*Task brief:*
Take the data below and write it out exactly, except for the pictures.
----- Data for analysis -----
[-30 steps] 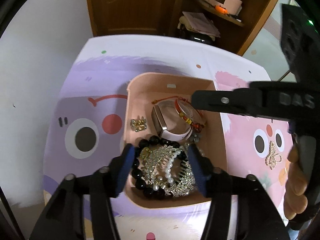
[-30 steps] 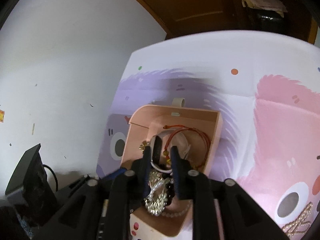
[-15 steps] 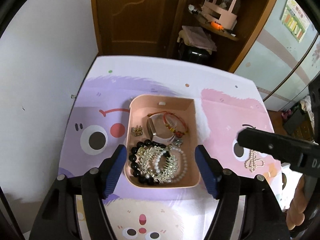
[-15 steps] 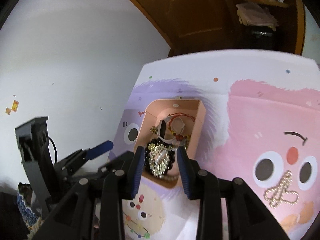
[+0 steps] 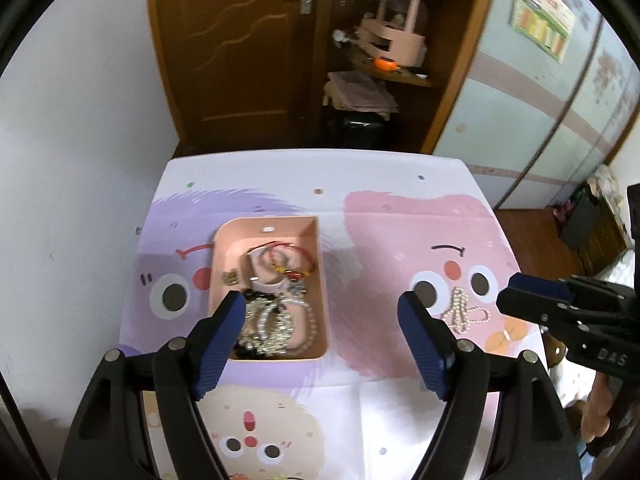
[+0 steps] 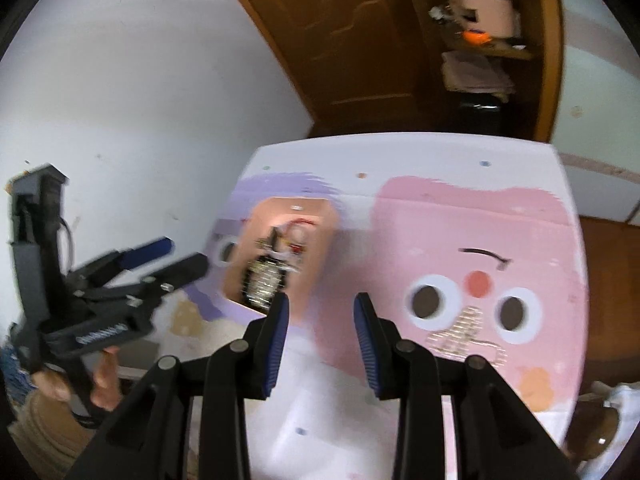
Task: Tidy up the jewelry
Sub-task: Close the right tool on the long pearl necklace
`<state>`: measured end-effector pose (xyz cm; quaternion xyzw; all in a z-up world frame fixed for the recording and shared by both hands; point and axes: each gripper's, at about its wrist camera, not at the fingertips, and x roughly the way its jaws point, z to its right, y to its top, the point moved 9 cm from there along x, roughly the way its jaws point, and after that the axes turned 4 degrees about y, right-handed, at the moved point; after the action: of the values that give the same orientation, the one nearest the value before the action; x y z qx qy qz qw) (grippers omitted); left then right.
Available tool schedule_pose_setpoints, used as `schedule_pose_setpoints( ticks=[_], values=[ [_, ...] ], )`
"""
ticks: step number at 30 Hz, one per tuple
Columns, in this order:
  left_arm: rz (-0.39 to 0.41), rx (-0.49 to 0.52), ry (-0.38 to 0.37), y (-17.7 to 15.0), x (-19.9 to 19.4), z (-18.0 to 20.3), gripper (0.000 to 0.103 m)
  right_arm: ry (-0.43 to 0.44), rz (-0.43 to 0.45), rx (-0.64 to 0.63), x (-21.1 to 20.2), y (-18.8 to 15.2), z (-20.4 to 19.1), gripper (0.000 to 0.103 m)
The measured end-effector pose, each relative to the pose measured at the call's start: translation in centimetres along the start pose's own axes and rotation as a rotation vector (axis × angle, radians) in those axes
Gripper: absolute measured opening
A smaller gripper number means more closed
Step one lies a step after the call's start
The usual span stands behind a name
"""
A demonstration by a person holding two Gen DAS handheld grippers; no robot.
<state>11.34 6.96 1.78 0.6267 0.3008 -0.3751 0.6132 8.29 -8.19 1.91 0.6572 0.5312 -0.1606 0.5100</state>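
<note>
A pink tray (image 5: 272, 222) sits on the purple left half of the table, filled with a rhinestone and pearl pile (image 5: 268, 324), a red string bracelet (image 5: 298, 250) and a pale band. A pearl necklace (image 5: 460, 312) lies loose on the pink half, under the printed eyes. My left gripper (image 5: 322, 304) hangs above the tray's near end; its jaws are opening and grip nothing. My right gripper (image 6: 322, 300) hovers open over bare cloth between the tray (image 6: 320, 216) and the necklace (image 6: 464, 332). Each gripper appears in the other's view: the right gripper (image 5: 532, 292), the left gripper (image 6: 180, 256).
The cartoon-printed cloth (image 5: 360, 400) covers the whole small table, whose edges drop off left, right and far. A white wall (image 5: 80, 160) stands close on the left. Behind the table are a brown door (image 5: 240, 60) and shelves with a pink box (image 5: 392, 36). A hand (image 6: 100, 376) holds the left gripper.
Both grippers have risen and drawn back from the tray, leaving the jewelry in it. The left jaws have spread wider. The right gripper has swung right, toward the pink half.
</note>
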Motion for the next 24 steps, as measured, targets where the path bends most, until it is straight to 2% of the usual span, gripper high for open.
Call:
schedule_pose_setpoints(
  ticks=[7,11,17,21,24],
  values=[
    [-0.010,0.112,-0.007,-1.3,1.6,5.6,0.078,-0.180,-0.037,0.056,-0.4,-2.5,7.0,0.034],
    [-0.014,0.167,0.018,-2.5,3.7,7.9,0.078,-0.242,-0.067,0.089,0.2,-4.0,10.3,0.034],
    [-0.051,0.195,0.044,-5.0,7.7,9.8,0.078,-0.275,-0.120,0.119,2.4,-6.1,13.2,0.034],
    [-0.114,0.160,0.023,-6.9,10.3,10.0,0.078,-0.239,-0.163,0.131,4.5,-7.4,13.7,0.034],
    [-0.131,0.132,0.009,-7.7,11.2,9.7,0.078,-0.219,-0.184,0.128,6.0,-7.9,13.4,0.034]
  ],
)
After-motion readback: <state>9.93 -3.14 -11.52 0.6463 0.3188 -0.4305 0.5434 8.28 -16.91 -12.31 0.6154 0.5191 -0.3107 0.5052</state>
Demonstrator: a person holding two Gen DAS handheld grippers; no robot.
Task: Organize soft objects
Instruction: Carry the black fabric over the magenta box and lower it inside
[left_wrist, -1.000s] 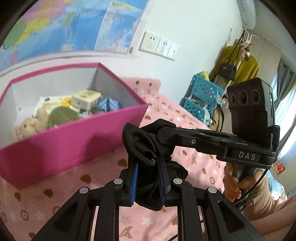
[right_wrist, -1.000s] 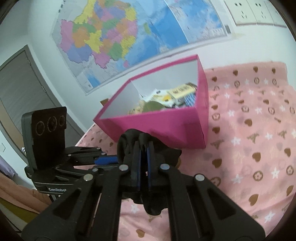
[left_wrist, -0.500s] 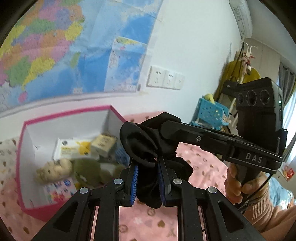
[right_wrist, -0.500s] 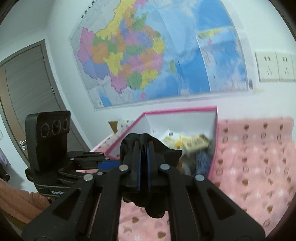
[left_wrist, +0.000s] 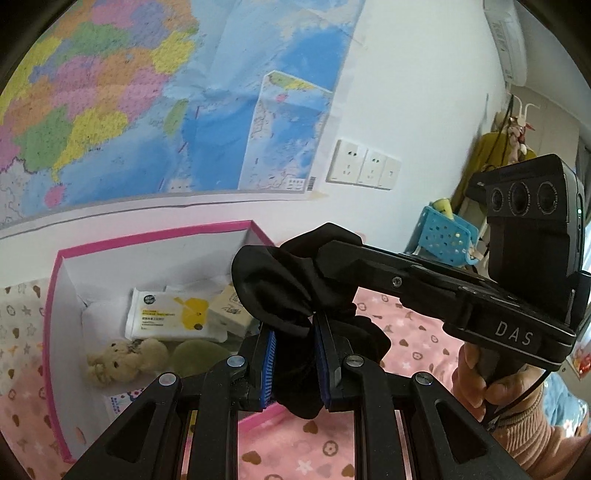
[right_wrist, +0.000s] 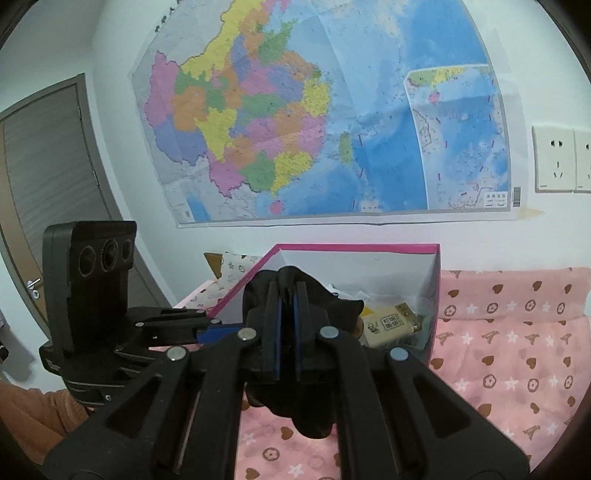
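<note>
A black cloth (left_wrist: 291, 291) is pinched between both closed claws: the left claw (left_wrist: 293, 363) and the right claw (right_wrist: 288, 332). It is held above the near rim of a pink box (left_wrist: 55, 314) on a pink bedspread (right_wrist: 517, 350). A teddy bear (left_wrist: 118, 362) and a wipes packet (left_wrist: 166, 315) are seen inside the box.

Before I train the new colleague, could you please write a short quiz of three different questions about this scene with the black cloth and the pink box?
1. True or false: only the left gripper pinches the black cloth.
2. Which of these lies in the pink box? A) a teddy bear B) a shoe C) a cup
3. Fill in: on the wall above the box hangs a large ____.

Key:
1. False; the right gripper is clamped on it too.
2. A, the teddy bear, beside a wipes pack.
3. map
</note>
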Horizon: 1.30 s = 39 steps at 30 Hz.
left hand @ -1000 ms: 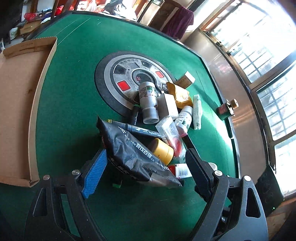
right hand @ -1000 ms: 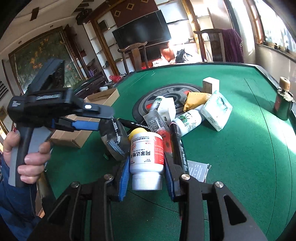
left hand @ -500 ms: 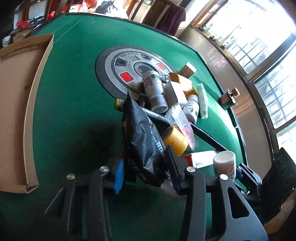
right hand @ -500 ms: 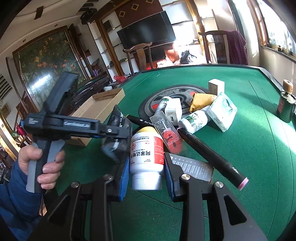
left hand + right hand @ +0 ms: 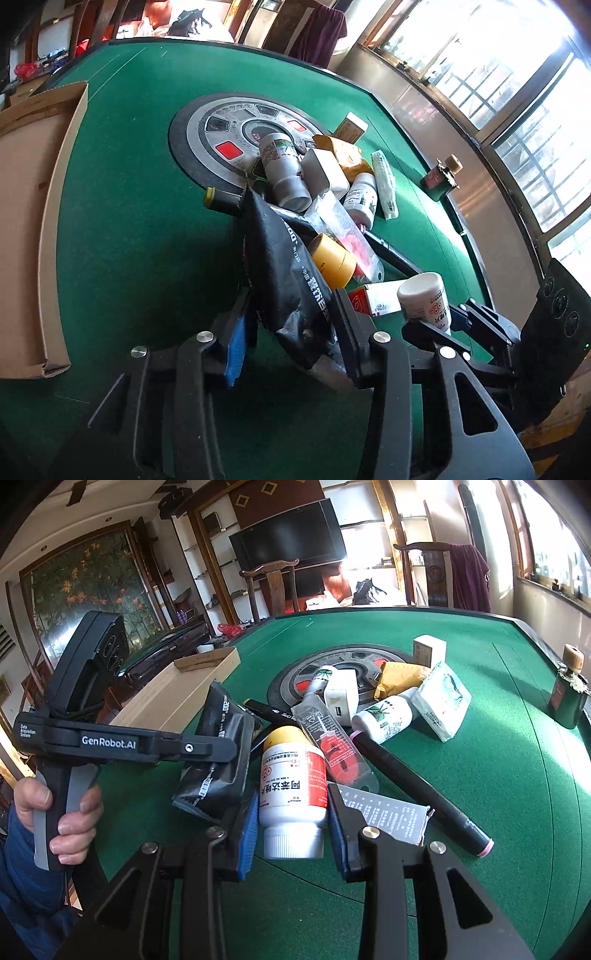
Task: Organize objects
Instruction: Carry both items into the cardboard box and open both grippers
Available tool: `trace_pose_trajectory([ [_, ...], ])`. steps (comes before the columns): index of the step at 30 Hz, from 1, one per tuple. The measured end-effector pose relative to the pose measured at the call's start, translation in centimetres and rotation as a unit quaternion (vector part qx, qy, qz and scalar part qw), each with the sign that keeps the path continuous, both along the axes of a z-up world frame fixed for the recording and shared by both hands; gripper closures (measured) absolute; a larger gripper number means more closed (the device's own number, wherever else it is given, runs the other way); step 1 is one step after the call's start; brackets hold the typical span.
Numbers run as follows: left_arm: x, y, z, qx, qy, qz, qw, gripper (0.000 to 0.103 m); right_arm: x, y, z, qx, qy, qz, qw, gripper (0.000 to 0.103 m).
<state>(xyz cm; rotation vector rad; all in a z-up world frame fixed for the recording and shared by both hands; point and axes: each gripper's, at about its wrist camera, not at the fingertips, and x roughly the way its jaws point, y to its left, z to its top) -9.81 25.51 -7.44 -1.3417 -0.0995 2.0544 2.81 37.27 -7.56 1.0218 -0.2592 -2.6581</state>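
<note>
Nearest to the right camera, the right tongs (image 5: 291, 821) hold a white plastic medicine bottle with a red label (image 5: 291, 794) between the blue pads, its cap toward the camera and its body level, lifted just over the green felt table (image 5: 498, 775). Beside it, the left tongs (image 5: 286, 325) are closed on a crumpled black foil pouch (image 5: 286, 280), which hangs above the table. I judge both things are carried together so one trip fills the shallow brown cardboard box (image 5: 184, 690) at the left. Behind them lies the remaining pile: a long black marker pen (image 5: 417, 786), a yellow-capped tube (image 5: 332, 260) and a small white bottle with a leaf label (image 5: 384, 720). Farther, a dark green flask with a wooden stopper (image 5: 569, 698) stands apart at the edge.
</note>
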Motion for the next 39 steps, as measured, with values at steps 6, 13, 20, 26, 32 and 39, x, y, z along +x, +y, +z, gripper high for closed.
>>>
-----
*Answer section:*
[-30 steps] 
[-30 steps] 
[-15 steps] 
[-15 steps] 
[+0 steps] 
[+0 steps] 
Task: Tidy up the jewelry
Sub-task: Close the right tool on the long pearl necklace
`<state>`: measured end-effector pose (xyz cm; quaternion xyzw; all in a z-up world frame fixed for the recording and shared by both hands; point and axes: each gripper's, at about its wrist camera, not at the fingertips, and x roughly the way its jaws point, z to its right, y to its top, the point moved 9 cm from there along x, roughly the way its jaws point, and after that the axes turned 4 degrees about y, right-handed, at the moved point; after the action: of the values that give the same orientation, the one nearest the value before the action; x y z qx qy qz qw) (grippers omitted); left then right.
Available tool schedule_pose_setpoints, used as `schedule_pose_setpoints( ticks=[_], values=[ [_, ...] ], )`
"""
ticks: step number at 30 Hz, one per tuple
Columns, in this order:
  left_arm: rz (-0.39 to 0.41), rx (-0.49 to 0.52), ry (-0.38 to 0.37), y (-17.7 to 15.0), x (-19.9 to 19.4), z (-18.0 to 20.3), gripper (0.000 to 0.103 m)
  right_arm: ry (-0.43 to 0.44), rz (-0.43 to 0.45), rx (-0.64 to 0.63), x (-21.1 to 20.2), y (-18.8 to 15.2), z (-20.4 to 19.1), gripper (0.000 to 0.103 m)
The measured end-effector pose, each relative to the pose measured at the call's start: translation in centimetres along the start pose's own axes and rotation as a rotation vector (axis × angle, radians) in those axes
Gripper: absolute measured opening
A smaller gripper number means more closed
Step one lies a step after the call's start
The usual span stands behind a name
"""
A demonstration by a person holding two Gen DAS handheld grippers; no robot.
<state>11.34 6.96 1.78 0.6267 0.3008 -0.3751 0.6132 8.29 -8.19 1.91 0.6572 0.5312 -0.1606 0.5100</state>
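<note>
A pink tray (image 5: 272, 222) sits on the purple left half of the table, filled with a rhinestone and pearl pile (image 5: 268, 324), a red string bracelet (image 5: 298, 250) and a pale band. A pearl necklace (image 5: 460, 312) lies loose on the pink half, under the printed eyes. My left gripper (image 5: 322, 304) hangs above the tray's near end; its jaws are opening and grip nothing. My right gripper (image 6: 322, 300) hovers open over bare cloth between the tray (image 6: 320, 216) and the necklace (image 6: 464, 332). Each gripper appears in the other's view: the right gripper (image 5: 532, 292), the left gripper (image 6: 180, 256).
The cartoon-printed cloth (image 5: 360, 400) covers the whole small table, whose edges drop off left, right and far. A white wall (image 5: 80, 160) stands close on the left. Behind the table are a brown door (image 5: 240, 60) and shelves with a pink box (image 5: 392, 36). A hand (image 6: 100, 376) holds the left gripper.
Both grippers have risen and drawn back from the tray, leaving the jewelry in it. The left jaws have spread wider. The right gripper has swung right, toward the pink half.
</note>
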Motion for the next 24 steps, as measured, targets where the path bends most, until it is straight to 2% of the usual span, gripper high for open.
Call:
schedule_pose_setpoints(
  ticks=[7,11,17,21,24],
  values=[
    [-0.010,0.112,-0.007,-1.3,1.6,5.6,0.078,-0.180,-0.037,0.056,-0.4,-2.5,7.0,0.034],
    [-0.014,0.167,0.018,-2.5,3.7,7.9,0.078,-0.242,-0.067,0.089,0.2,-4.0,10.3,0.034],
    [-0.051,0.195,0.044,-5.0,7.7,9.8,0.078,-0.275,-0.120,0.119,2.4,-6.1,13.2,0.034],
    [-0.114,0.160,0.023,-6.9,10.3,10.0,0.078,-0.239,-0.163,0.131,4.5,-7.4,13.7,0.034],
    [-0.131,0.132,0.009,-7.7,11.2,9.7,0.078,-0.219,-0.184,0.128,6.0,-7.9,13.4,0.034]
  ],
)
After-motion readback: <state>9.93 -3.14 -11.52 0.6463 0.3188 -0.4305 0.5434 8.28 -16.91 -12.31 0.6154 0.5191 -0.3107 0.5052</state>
Demonstrator: a person holding two Gen DAS handheld grippers; no robot.
Task: Organize soft objects
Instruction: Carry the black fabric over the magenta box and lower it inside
[left_wrist, -1.000s] 
[right_wrist, -1.000s] 
[left_wrist, -0.500s] 
[right_wrist, -0.500s] 
[left_wrist, +0.000s] 
[right_wrist, +0.000s] 
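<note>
A black cloth (left_wrist: 291, 291) is pinched between both closed claws: the left claw (left_wrist: 293, 363) and the right claw (right_wrist: 288, 332). It is held above the near rim of a pink box (left_wrist: 55, 314) on a pink bedspread (right_wrist: 517, 350). A teddy bear (left_wrist: 118, 362) and a wipes packet (left_wrist: 166, 315) are seen inside the box.

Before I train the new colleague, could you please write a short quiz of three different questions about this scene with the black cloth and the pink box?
1. True or false: only the left gripper pinches the black cloth.
2. Which of these lies in the pink box? A) a teddy bear B) a shoe C) a cup
3. Fill in: on the wall above the box hangs a large ____.

Key:
1. False; the right gripper is clamped on it too.
2. A, the teddy bear, beside a wipes pack.
3. map
</note>
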Horizon: 1.30 s = 39 steps at 30 Hz.
left hand @ -1000 ms: 
right hand @ -1000 ms: 
left hand @ -500 ms: 
right hand @ -500 ms: 
left hand + right hand @ +0 ms: 
Task: Organize objects
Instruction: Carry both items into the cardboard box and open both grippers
Available tool: `trace_pose_trajectory([ [_, ...], ])`. steps (comes before the columns): index of the step at 30 Hz, from 1, one per tuple. The measured end-effector pose relative to the pose measured at the call's start, translation in centimetres and rotation as a unit quaternion (vector part qx, qy, qz and scalar part qw), each with the sign that keeps the path continuous, both along the axes of a z-up world frame fixed for the recording and shared by both hands; gripper closures (measured) absolute; a larger gripper number means more closed (the device's own number, wherever else it is given, runs the other way); step 1 is one step after the call's start; brackets hold the typical span.
Numbers run as follows: left_arm: x, y, z, qx, qy, qz, qw, gripper (0.000 to 0.103 m); right_arm: x, y, z, qx, qy, qz, qw, gripper (0.000 to 0.103 m).
<state>(xyz cm; rotation vector rad; all in a z-up world frame fixed for the recording and shared by both hands; point and axes: each gripper's, at about its wrist camera, not at the fingertips, and x roughly the way its jaws point, y to its left, z to its top) -9.81 25.51 -7.44 -1.3417 -0.0995 2.0544 2.81 37.27 -7.56 1.0218 -0.2592 -2.6581</state>
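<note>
Nearest to the right camera, the right tongs (image 5: 291, 821) hold a white plastic medicine bottle with a red label (image 5: 291, 794) between the blue pads, its cap toward the camera and its body level, lifted just over the green felt table (image 5: 498, 775). Beside it, the left tongs (image 5: 286, 325) are closed on a crumpled black foil pouch (image 5: 286, 280), which hangs above the table. I judge both things are carried together so one trip fills the shallow brown cardboard box (image 5: 184, 690) at the left. Behind them lies the remaining pile: a long black marker pen (image 5: 417, 786), a yellow-capped tube (image 5: 332, 260) and a small white bottle with a leaf label (image 5: 384, 720). Farther, a dark green flask with a wooden stopper (image 5: 569, 698) stands apart at the edge.
</note>
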Motion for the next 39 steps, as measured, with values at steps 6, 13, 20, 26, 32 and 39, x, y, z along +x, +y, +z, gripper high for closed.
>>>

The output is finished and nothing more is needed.